# Work order
For the data below, restate word for word only the lines from the line containing "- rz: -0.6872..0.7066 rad" through the line containing "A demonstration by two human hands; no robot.", both ends included.

________________

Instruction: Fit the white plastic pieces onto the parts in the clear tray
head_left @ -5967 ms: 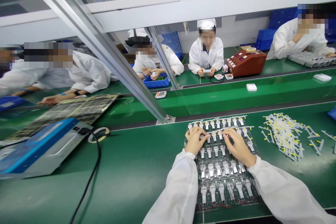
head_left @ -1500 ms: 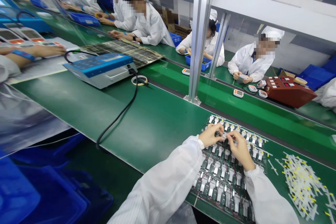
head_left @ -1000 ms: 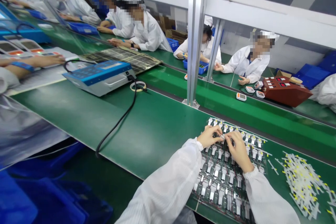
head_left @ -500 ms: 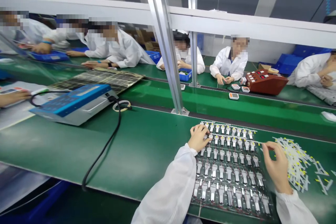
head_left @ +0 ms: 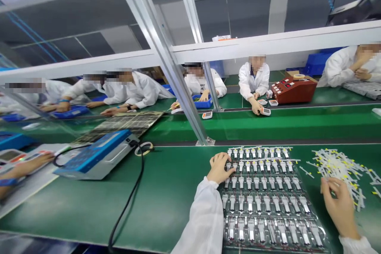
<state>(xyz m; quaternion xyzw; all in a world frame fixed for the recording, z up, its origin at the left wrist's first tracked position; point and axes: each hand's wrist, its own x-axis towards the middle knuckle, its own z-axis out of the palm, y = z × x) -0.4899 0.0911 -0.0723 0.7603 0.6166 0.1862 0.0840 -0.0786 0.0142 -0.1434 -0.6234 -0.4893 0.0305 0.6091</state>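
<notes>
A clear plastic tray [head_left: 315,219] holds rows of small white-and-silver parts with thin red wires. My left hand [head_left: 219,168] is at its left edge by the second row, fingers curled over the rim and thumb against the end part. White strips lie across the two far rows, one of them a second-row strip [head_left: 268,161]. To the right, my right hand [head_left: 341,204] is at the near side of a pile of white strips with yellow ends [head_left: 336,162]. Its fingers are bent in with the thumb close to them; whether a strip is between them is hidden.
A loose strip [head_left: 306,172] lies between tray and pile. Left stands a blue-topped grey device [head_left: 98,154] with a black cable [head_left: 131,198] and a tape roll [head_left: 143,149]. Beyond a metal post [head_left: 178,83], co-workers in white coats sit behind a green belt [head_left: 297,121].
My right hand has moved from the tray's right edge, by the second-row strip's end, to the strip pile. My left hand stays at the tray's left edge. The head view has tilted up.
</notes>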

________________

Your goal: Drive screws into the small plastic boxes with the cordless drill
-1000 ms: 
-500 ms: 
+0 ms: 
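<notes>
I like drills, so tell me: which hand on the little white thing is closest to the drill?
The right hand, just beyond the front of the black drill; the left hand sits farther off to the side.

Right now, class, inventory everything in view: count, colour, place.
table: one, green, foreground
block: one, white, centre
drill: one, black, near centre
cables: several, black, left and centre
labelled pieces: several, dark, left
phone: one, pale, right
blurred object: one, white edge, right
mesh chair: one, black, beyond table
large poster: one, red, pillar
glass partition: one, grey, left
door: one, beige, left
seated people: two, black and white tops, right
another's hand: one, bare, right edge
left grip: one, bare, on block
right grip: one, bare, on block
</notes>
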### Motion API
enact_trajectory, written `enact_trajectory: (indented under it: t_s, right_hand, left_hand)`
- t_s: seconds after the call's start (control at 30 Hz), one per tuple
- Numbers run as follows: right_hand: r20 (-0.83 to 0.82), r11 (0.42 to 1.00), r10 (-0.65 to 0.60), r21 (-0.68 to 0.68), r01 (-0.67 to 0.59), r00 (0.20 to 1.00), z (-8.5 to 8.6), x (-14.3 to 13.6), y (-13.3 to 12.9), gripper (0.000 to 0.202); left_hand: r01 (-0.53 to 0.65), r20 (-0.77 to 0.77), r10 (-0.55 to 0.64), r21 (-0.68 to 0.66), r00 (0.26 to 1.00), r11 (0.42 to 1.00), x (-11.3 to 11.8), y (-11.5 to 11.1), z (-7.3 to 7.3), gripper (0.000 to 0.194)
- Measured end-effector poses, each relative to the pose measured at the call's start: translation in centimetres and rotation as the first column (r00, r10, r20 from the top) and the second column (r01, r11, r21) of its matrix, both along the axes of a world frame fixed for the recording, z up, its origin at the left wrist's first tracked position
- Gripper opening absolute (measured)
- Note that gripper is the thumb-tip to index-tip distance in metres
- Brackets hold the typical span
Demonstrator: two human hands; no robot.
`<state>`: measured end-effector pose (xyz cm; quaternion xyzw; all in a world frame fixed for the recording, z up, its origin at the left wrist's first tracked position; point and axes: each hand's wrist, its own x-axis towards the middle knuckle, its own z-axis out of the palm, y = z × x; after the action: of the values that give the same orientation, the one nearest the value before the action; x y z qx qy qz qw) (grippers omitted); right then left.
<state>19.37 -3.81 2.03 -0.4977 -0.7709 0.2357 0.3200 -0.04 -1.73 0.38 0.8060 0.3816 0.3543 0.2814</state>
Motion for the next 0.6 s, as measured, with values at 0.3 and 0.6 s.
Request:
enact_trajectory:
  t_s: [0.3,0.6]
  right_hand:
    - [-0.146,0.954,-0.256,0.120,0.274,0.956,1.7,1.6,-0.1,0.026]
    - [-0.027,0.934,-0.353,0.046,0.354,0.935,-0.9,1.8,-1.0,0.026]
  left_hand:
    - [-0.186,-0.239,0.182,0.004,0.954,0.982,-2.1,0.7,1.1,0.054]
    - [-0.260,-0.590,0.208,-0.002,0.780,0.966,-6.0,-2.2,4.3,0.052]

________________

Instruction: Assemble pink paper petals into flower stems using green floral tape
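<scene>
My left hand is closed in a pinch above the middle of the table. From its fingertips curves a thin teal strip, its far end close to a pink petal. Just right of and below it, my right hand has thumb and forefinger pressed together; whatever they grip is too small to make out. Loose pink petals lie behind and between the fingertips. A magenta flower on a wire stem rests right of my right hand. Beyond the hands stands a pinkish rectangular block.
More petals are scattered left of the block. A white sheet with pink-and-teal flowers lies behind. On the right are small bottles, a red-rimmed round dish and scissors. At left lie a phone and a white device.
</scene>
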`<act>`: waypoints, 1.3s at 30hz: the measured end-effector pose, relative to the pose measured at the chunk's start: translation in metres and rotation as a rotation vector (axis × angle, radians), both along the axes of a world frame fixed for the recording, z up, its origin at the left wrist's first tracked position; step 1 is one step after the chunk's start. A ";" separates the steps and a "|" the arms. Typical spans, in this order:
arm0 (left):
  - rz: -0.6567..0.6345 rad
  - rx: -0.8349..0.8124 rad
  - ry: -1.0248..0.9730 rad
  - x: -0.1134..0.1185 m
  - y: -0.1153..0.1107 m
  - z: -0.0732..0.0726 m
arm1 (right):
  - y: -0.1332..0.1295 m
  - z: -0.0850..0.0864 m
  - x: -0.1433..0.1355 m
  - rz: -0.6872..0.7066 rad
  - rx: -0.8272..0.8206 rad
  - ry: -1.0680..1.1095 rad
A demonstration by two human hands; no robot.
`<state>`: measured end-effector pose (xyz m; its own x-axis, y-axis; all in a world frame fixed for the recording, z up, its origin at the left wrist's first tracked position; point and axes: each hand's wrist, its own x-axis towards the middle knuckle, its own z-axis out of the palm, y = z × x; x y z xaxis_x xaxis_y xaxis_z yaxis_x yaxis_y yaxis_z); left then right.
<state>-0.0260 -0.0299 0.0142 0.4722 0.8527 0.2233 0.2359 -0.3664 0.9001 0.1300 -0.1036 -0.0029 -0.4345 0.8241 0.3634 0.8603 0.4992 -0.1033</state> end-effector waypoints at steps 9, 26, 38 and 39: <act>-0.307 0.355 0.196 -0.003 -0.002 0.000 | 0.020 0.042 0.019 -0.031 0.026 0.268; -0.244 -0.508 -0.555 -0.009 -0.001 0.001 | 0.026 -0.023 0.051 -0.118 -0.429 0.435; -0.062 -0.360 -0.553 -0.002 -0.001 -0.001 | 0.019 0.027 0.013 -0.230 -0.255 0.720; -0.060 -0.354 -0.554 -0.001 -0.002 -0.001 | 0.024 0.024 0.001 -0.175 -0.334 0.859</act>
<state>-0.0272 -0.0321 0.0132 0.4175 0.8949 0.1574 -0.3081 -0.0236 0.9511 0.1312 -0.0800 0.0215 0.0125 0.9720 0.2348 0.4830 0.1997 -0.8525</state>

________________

# Task answer
  - rz: -0.6872..0.7066 rad
  - rx: -0.8272..0.8206 rad
  - ry: -1.0680..1.1095 rad
A demonstration by two human hands; no robot.

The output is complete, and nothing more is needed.